= Maxwell Richmond =

Royal Navy Vice Admiral (1900–1986)

Vice Admiral Sir Maxwell Richmond (19 October 1900 – 15 May 1986) was a New Zealand-born officer in the Royal Navy.

Born in Wellington, New Zealand, on 19 October 1900, Richmond was the son of Robert Richardson Richmond and Bernadette Beatrice Richmond (née Farrell), and the grandson of politician, lawyer and jurist, William Richmond. He was educated at Christchurch Boys' High School from 1914 to 1916, and joined the Royal Navy in 1918. He was promoted to lieutenant in 1922, and attained the rank of captain in 1942, rear admiral in 1952. He was appointed Deputy Chief of Naval Personnel, (Training) from July 1952 to July 1954. Promoted to vice admiral in 1954. He retired in about 1957.

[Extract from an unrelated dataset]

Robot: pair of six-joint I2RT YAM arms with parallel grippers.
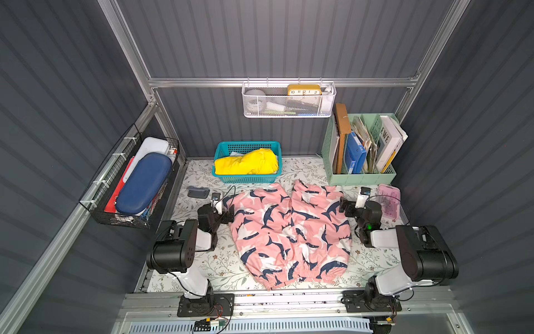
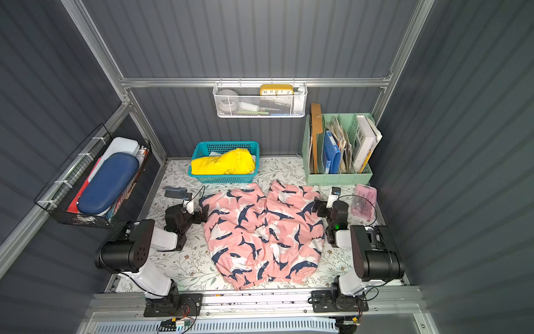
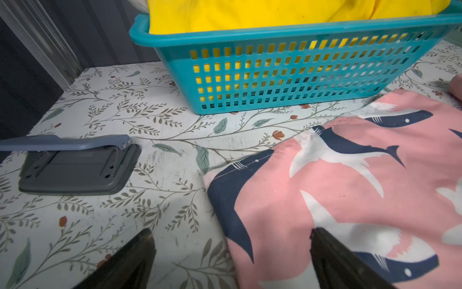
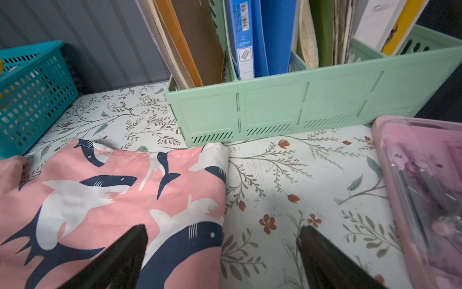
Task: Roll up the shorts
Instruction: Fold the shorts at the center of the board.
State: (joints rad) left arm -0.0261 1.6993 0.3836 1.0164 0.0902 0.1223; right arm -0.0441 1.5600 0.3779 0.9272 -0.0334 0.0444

During World War II, he commanded HMS Basilisk (sunk by air attack on 1 June 1940 during the Dunkirk evacuation) and HMS Hostile (scuttled on 23 August 1940 after being damaged by a mine).

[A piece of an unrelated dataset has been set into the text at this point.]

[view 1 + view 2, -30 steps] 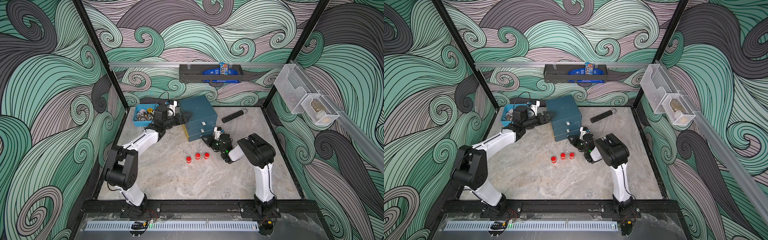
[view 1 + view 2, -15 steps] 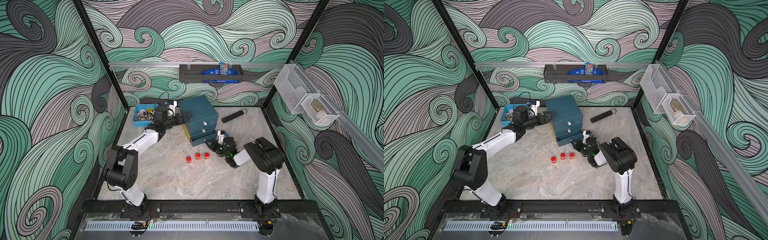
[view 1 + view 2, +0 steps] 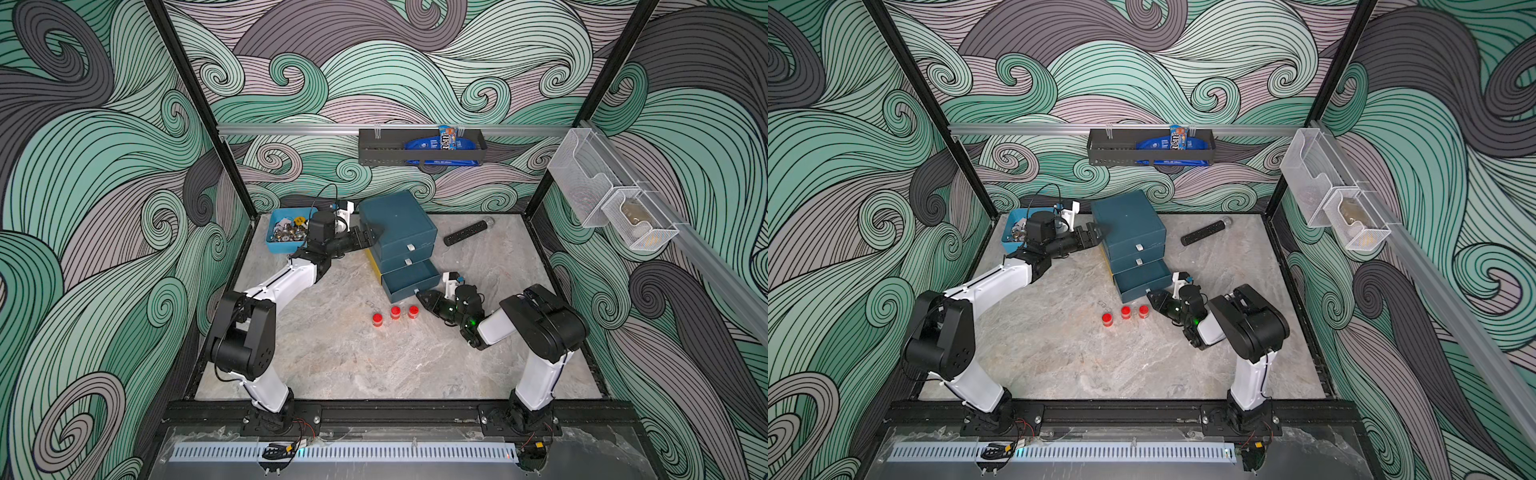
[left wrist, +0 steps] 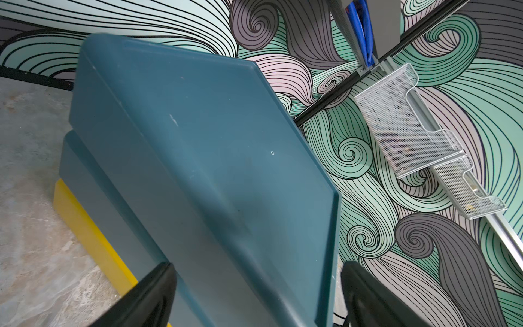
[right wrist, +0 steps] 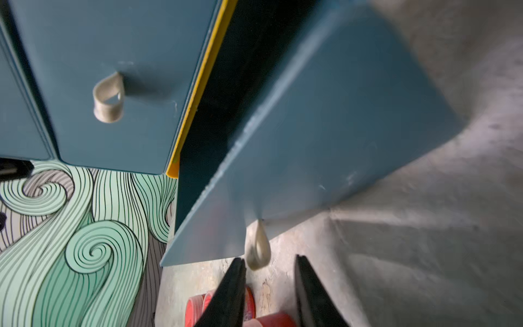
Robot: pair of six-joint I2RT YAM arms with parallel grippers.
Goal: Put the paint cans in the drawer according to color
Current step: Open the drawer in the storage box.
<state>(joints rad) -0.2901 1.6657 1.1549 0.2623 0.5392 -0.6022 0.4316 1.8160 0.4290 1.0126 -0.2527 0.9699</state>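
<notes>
The dark teal drawer chest [image 3: 397,230] stands at the back of the table, its bottom drawer [image 3: 411,282] pulled out toward the front. Three red paint cans [image 3: 395,312] stand in a row on the table just in front of it, seen in both top views [image 3: 1126,312]. My right gripper [image 5: 268,260] is open just off the bottom drawer's white pull tab [image 5: 257,249], which hangs free between the fingertips; red cans [image 5: 195,308] show behind the fingers. My left gripper [image 4: 256,271] is open, straddling the chest's [image 4: 198,141] upper left edge. No other cans show.
A light-blue bin [image 3: 286,235] of metal bits sits behind my left arm. A black remote-like stick [image 3: 467,230] lies right of the chest. A dark wall rack [image 3: 422,145] with snack packs hangs at the back, and mesh holders [image 3: 615,208] on the right wall.
My right gripper drew the bottom drawer out toward the front by its tab, then opened and let the tab go. The left arm has not moved.
</notes>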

Richmond was appointed an Officer of the Order of the British Empire on 1 January 1940. He was twice mentioned in dispatches during World War II: in 1940 following the sinking of HMS Basilisk; and in 1945 for good service, zeal and devotion to duty during the advance on the French–Italian border. He was appointed a Companion of the Distinguished Service Order in July 1942 and received the Order of the Red Banner in November 1942 from the Soviet Union by for his role during the Arctic convoys. He was awarded the Croix de guerre by the French government in 1945. In the 1954 New Year Honours Richmond was appointed a Companion of the Order of the Bath. In August 1955 he was appointed Flag Officer, Air and Second-in-Command, Mediterranean Fleet until October 1956. In the 1957 Queen's Birthday Honours he was promoted to Knight Commander of the Order of the British Empire in recognition of distinguished service during the Suez Crisis.

He died at Whangārei, New Zealand, on 15 May 1986.